What the task requires: Find the lines below holding the word "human" and copy each of them.

************

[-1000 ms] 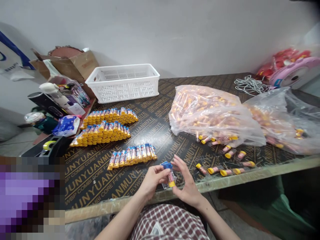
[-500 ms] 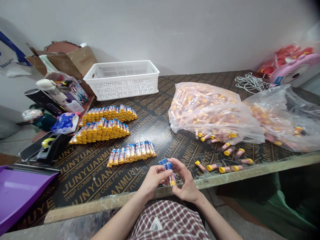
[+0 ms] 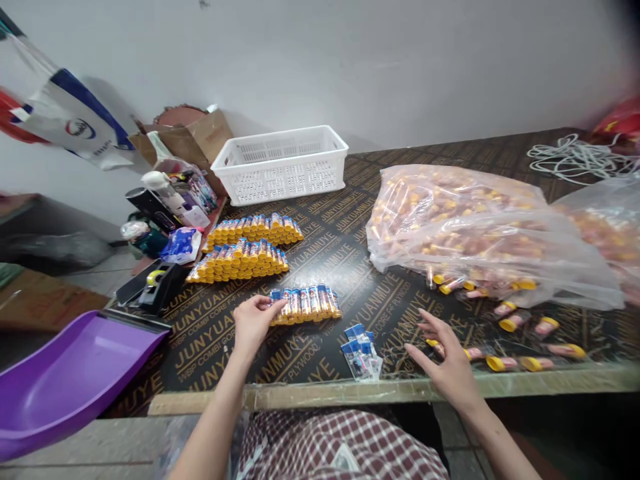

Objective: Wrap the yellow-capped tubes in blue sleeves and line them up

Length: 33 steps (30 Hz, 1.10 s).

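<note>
My left hand (image 3: 254,321) is at the left end of a short row of small tubes (image 3: 313,303) with yellow caps and blue-topped printed wraps. Its thumb and fingers pinch one wrapped tube (image 3: 275,294) there. My right hand (image 3: 445,357) hovers over the table with fingers spread and nothing in them. Close to its fingertips lies an unwrapped yellow-capped tube (image 3: 436,347). Between the hands, near the table's front edge, is a small pile of clear wrap sleeves (image 3: 362,353) with blue ends.
Stacked wrapped tubes (image 3: 237,263) lie at the left, before a white basket (image 3: 285,175). A large plastic bag (image 3: 465,217) of tubes spills loose ones (image 3: 503,363) at the right. A tape dispenser (image 3: 157,283) and purple dustpan (image 3: 75,373) are on the left.
My hands have parted. The left has carried the wrapped tube to the row; the right has moved rightward and opened. The view has swung left, and the sleeve pile now shows.
</note>
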Each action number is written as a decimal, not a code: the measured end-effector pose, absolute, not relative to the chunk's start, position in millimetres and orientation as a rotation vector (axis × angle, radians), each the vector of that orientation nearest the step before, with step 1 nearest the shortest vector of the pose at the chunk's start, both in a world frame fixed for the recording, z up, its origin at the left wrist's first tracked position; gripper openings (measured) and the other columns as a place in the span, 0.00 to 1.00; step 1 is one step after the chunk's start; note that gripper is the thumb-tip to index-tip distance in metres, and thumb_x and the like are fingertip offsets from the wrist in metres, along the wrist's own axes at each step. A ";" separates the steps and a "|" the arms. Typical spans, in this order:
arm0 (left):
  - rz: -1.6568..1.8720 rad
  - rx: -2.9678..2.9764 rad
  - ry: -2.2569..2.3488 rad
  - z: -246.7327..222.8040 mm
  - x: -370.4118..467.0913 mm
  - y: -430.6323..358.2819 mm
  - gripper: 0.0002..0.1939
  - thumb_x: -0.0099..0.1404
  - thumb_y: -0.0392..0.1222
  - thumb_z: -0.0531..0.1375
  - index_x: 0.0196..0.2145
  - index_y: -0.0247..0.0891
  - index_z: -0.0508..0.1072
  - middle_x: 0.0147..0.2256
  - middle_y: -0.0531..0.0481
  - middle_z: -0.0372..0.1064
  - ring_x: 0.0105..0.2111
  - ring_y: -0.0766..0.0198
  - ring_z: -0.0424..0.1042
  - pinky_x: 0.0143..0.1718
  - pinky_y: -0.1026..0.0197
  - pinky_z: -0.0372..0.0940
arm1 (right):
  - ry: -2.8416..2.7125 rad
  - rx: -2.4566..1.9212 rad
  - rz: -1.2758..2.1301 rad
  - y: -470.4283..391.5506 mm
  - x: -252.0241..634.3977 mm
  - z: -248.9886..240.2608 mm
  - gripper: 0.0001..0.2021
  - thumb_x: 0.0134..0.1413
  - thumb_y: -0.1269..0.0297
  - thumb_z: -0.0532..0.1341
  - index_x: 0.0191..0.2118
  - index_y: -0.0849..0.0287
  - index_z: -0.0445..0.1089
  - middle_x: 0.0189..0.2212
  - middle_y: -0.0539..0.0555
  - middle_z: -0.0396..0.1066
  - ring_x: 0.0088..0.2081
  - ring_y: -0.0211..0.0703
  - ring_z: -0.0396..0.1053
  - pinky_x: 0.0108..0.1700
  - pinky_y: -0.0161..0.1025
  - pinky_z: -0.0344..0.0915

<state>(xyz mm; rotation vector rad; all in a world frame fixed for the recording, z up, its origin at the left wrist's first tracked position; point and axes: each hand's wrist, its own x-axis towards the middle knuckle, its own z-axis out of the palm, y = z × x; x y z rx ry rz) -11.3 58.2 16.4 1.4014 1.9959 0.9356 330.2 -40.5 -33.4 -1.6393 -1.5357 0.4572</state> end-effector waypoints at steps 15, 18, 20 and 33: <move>0.616 1.880 1.385 -33.6 90.1 10.8 0.06 0.50 0.44 0.64 0.24 0.40 0.73 0.25 0.50 0.70 0.26 0.60 0.67 0.28 0.62 0.54 | -1.899 -2.119 0.122 -39.1 377.7 -63.8 0.20 0.51 0.66 0.56 0.51 0.60 0.65 0.31 0.56 0.69 0.35 0.51 0.67 0.37 0.46 0.65; 0.602 1.863 1.381 -47.6 99.4 6.3 0.03 0.52 0.39 0.62 0.23 0.40 0.71 0.24 0.50 0.69 0.25 0.61 0.66 0.28 0.62 0.53 | -1.823 -2.063 0.221 -40.0 369.6 -55.3 0.20 0.53 0.66 0.54 0.53 0.59 0.62 0.33 0.55 0.67 0.35 0.48 0.67 0.38 0.44 0.65; 0.579 1.858 1.392 -49.9 98.5 7.6 0.04 0.54 0.38 0.60 0.22 0.39 0.71 0.24 0.51 0.69 0.26 0.61 0.66 0.28 0.62 0.53 | -1.736 -1.996 0.275 -40.6 363.8 -47.1 0.21 0.54 0.66 0.53 0.55 0.59 0.60 0.36 0.56 0.66 0.36 0.47 0.67 0.39 0.43 0.65; 0.777 1.793 1.365 -40.8 96.8 2.7 0.05 0.56 0.38 0.60 0.24 0.38 0.67 0.28 0.51 0.68 0.30 0.63 0.68 0.32 0.63 0.58 | -1.475 -1.580 0.534 -47.8 321.4 -16.7 0.09 0.55 0.64 0.57 0.40 0.56 0.72 0.40 0.57 0.69 0.40 0.45 0.69 0.35 0.39 0.69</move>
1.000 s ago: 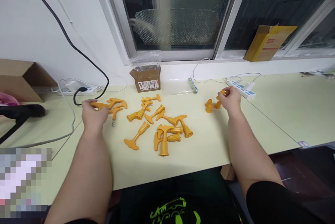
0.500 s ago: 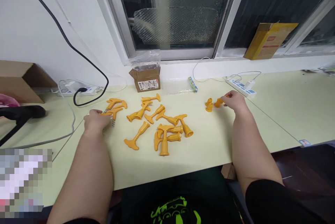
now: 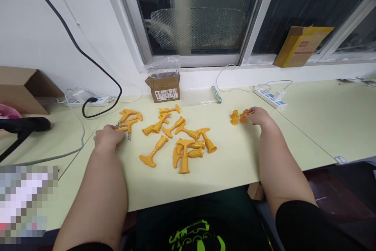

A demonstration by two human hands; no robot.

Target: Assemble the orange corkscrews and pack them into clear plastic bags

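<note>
At the left of the table my left hand [image 3: 109,137] is closed on a yellow corkscrew, its metal spiral partly hidden below the fingers. Beside it lie several T-shaped corkscrew handles [image 3: 128,124] with bare spirals. On the right, my right hand [image 3: 259,117] pinches a yellow bell-shaped sleeve [image 3: 243,116], low at the tabletop. Just left of that, more yellow sleeves [image 3: 234,120] stand in a small group. Between my hands several whole yellow corkscrews [image 3: 184,161] with sleeves on lie scattered, some overlapping.
A small open cardboard box [image 3: 166,89] and a clear plastic bag [image 3: 199,96] sit by the wall. Power strips [image 3: 270,98] with cables lie at the back right and left. A black stand-like object [image 3: 26,125] juts in at the left edge.
My right hand has moved slightly left and brought its yellow sleeve close beside the other sleeves. My left hand has barely shifted, and the nearby handles have moved a little.
</note>
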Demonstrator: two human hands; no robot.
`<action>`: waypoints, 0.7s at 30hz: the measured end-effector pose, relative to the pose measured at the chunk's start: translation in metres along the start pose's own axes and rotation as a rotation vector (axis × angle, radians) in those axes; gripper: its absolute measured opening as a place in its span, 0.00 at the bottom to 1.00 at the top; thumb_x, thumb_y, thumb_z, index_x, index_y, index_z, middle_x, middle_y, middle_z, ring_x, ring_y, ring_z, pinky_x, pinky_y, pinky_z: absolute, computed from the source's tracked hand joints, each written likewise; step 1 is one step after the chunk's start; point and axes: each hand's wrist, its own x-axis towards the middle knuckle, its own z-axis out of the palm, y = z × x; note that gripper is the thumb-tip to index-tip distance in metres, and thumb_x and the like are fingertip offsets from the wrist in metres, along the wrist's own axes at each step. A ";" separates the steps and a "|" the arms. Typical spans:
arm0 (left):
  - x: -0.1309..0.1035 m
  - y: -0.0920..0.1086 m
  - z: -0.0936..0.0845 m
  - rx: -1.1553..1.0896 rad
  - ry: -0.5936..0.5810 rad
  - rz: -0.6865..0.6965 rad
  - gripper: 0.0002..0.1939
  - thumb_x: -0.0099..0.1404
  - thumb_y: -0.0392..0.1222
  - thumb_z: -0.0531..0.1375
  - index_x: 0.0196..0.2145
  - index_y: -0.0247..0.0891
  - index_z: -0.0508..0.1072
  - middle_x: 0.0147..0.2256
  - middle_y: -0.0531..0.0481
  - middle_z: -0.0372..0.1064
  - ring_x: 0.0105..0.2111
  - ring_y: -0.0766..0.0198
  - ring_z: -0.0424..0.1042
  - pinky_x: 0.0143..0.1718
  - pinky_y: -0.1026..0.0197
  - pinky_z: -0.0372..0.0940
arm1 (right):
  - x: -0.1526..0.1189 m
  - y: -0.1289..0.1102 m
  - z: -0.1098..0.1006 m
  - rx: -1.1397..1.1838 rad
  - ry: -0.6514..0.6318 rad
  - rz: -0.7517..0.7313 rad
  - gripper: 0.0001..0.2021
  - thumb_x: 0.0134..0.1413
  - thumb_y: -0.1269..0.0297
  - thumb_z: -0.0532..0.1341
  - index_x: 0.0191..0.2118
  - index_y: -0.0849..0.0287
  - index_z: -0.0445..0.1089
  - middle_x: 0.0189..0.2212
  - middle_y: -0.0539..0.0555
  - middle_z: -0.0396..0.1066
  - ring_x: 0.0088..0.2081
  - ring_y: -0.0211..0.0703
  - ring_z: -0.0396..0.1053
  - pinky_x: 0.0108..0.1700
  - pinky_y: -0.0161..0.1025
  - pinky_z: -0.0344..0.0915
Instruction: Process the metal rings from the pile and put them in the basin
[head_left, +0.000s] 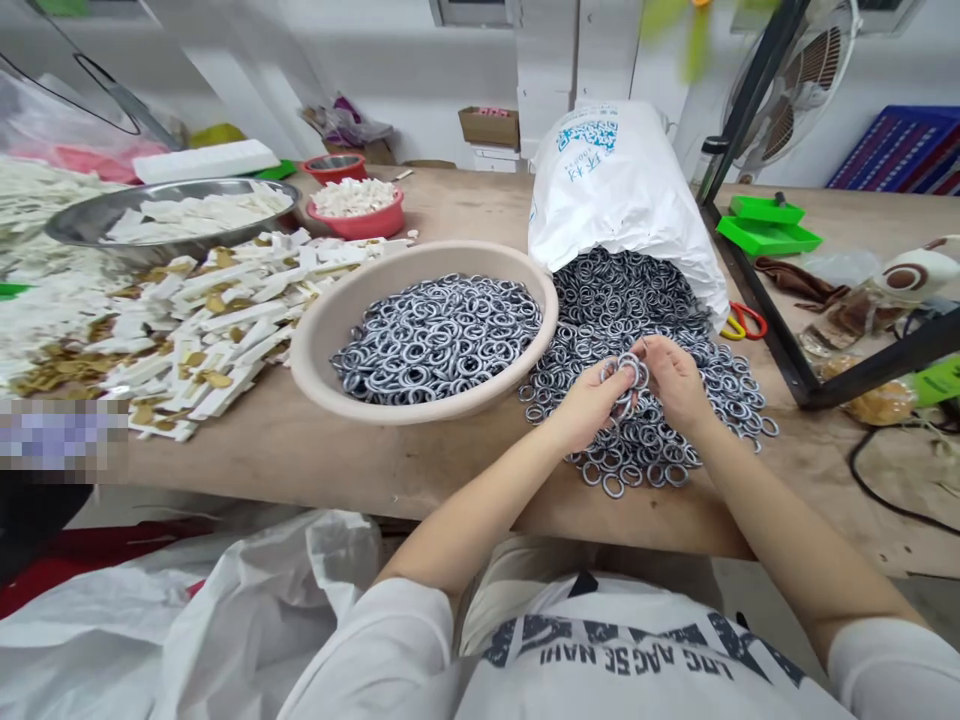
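Several grey rings (628,382) are gripped in my left hand (589,405), just above a heap of the same rings (739,390) on the table. Beside it, my right hand (671,380) has its thumb and fingers pinched together at the edge of the held rings; what lies between those fingertips is too small to make out. The heap spreads from the mouth of a white sack (622,190) lying on its side. To the left of my hands stands a beige basin (315,365) holding many more grey rings (450,335).
White strips with gold-coloured pieces (225,330) are piled on the left of the table (360,465). Behind them stand a steel bowl (71,225) and a red bowl (386,220). Scissors (750,320), a black metal frame (806,380) and green trays (772,237) are to the right.
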 end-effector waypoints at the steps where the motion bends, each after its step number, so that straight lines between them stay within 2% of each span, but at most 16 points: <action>1: -0.003 0.010 0.000 0.024 0.023 0.041 0.15 0.63 0.53 0.62 0.34 0.38 0.66 0.24 0.55 0.64 0.18 0.74 0.57 0.17 0.70 0.48 | -0.002 -0.008 0.006 0.035 -0.009 0.004 0.23 0.56 0.37 0.60 0.38 0.54 0.69 0.24 0.48 0.61 0.25 0.39 0.60 0.26 0.37 0.57; 4: -0.013 0.046 -0.007 0.141 0.128 0.158 0.10 0.64 0.47 0.61 0.34 0.38 0.68 0.23 0.55 0.64 0.18 0.74 0.57 0.20 0.69 0.53 | 0.001 -0.032 0.032 0.111 -0.024 -0.025 0.24 0.55 0.36 0.60 0.42 0.53 0.67 0.25 0.47 0.59 0.24 0.37 0.58 0.25 0.36 0.56; 6: -0.017 0.073 -0.020 0.234 0.241 0.241 0.07 0.64 0.43 0.61 0.33 0.37 0.69 0.24 0.54 0.64 0.20 0.73 0.58 0.21 0.68 0.54 | 0.013 -0.045 0.057 0.126 -0.058 -0.069 0.24 0.56 0.35 0.58 0.44 0.52 0.67 0.26 0.48 0.60 0.26 0.38 0.60 0.26 0.37 0.58; 10: -0.018 0.119 -0.069 0.488 0.500 0.361 0.06 0.63 0.43 0.60 0.34 0.38 0.70 0.27 0.49 0.66 0.27 0.65 0.66 0.29 0.63 0.61 | 0.057 -0.056 0.110 0.063 -0.182 -0.190 0.23 0.58 0.39 0.60 0.48 0.52 0.67 0.28 0.49 0.63 0.31 0.39 0.64 0.35 0.39 0.63; 13: -0.019 0.138 -0.112 0.939 0.658 0.304 0.12 0.63 0.47 0.59 0.40 0.37 0.73 0.37 0.41 0.72 0.41 0.53 0.70 0.44 0.52 0.66 | 0.087 -0.049 0.135 -0.118 -0.160 -0.169 0.20 0.57 0.46 0.64 0.47 0.54 0.68 0.25 0.47 0.62 0.29 0.39 0.62 0.35 0.40 0.62; 15: -0.022 0.142 -0.134 1.255 0.667 0.175 0.20 0.61 0.49 0.60 0.47 0.36 0.74 0.48 0.36 0.72 0.52 0.44 0.66 0.55 0.44 0.60 | 0.098 -0.043 0.143 -0.266 -0.161 -0.158 0.17 0.54 0.52 0.67 0.45 0.55 0.69 0.26 0.48 0.65 0.29 0.39 0.63 0.36 0.42 0.61; 17: -0.025 0.141 -0.148 1.447 0.617 0.086 0.29 0.59 0.51 0.60 0.56 0.35 0.71 0.58 0.34 0.66 0.58 0.39 0.61 0.61 0.40 0.54 | 0.101 -0.039 0.144 -0.370 -0.182 -0.180 0.16 0.52 0.56 0.68 0.44 0.57 0.71 0.28 0.49 0.67 0.31 0.41 0.64 0.38 0.43 0.61; 19: -0.027 0.138 -0.154 1.514 0.562 0.062 0.34 0.60 0.53 0.59 0.61 0.35 0.67 0.61 0.34 0.64 0.60 0.40 0.60 0.62 0.42 0.53 | 0.100 -0.037 0.143 -0.408 -0.188 -0.207 0.14 0.53 0.57 0.66 0.43 0.57 0.72 0.28 0.50 0.69 0.31 0.41 0.65 0.38 0.43 0.60; 21: -0.028 0.135 -0.156 1.535 0.535 0.056 0.35 0.61 0.57 0.57 0.60 0.34 0.67 0.60 0.34 0.65 0.60 0.41 0.61 0.61 0.43 0.55 | 0.097 -0.036 0.142 -0.403 -0.176 -0.209 0.13 0.54 0.57 0.65 0.42 0.57 0.73 0.28 0.50 0.69 0.31 0.41 0.65 0.38 0.43 0.60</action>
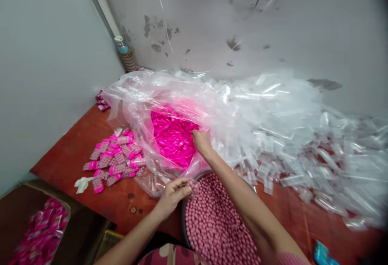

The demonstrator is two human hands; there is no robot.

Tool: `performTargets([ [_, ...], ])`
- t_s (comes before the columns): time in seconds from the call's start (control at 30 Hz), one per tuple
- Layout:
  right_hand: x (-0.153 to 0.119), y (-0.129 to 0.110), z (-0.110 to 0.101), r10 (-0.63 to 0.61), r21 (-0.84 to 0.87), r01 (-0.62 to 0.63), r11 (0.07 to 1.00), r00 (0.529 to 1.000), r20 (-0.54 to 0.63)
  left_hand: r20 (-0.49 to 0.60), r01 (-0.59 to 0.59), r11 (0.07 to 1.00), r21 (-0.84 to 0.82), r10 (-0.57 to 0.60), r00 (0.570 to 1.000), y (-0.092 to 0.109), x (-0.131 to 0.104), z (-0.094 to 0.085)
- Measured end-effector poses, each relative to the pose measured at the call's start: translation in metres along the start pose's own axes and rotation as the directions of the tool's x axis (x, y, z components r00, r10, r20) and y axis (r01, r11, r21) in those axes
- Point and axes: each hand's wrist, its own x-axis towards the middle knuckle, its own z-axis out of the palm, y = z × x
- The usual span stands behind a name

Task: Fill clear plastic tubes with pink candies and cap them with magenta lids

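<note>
My left hand (pixel 173 195) is closed on a small clear container of pink beads (pixel 193 187), held over the left rim of a dark round tub full of pink beads (pixel 212 216). Further up, my right hand (pixel 200 140) reaches to the right edge of a heap of bright pink caps (pixel 174 135) inside an open clear plastic bag (pixel 136 95). Its fingers are bent together at the caps; whether they hold one is too small to tell. Left of the bag lies a pile of bead-filled containers with pink caps (pixel 118 157).
Many clear empty containers (pixel 273 168) spread over the right of the red table (pixel 72 147). A box of pink packets (pixel 45 232) stands lower left. A bottle (pixel 123 48) is in the back corner, and a blue wrapper (pixel 323 253) lies lower right.
</note>
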Motion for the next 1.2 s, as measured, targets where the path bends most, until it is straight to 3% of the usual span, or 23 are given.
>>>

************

Result of the exercise:
A demonstration by two human hands; no robot.
Demonstrator: two human hands; no robot.
The demonstrator is two human hands; there is no robot.

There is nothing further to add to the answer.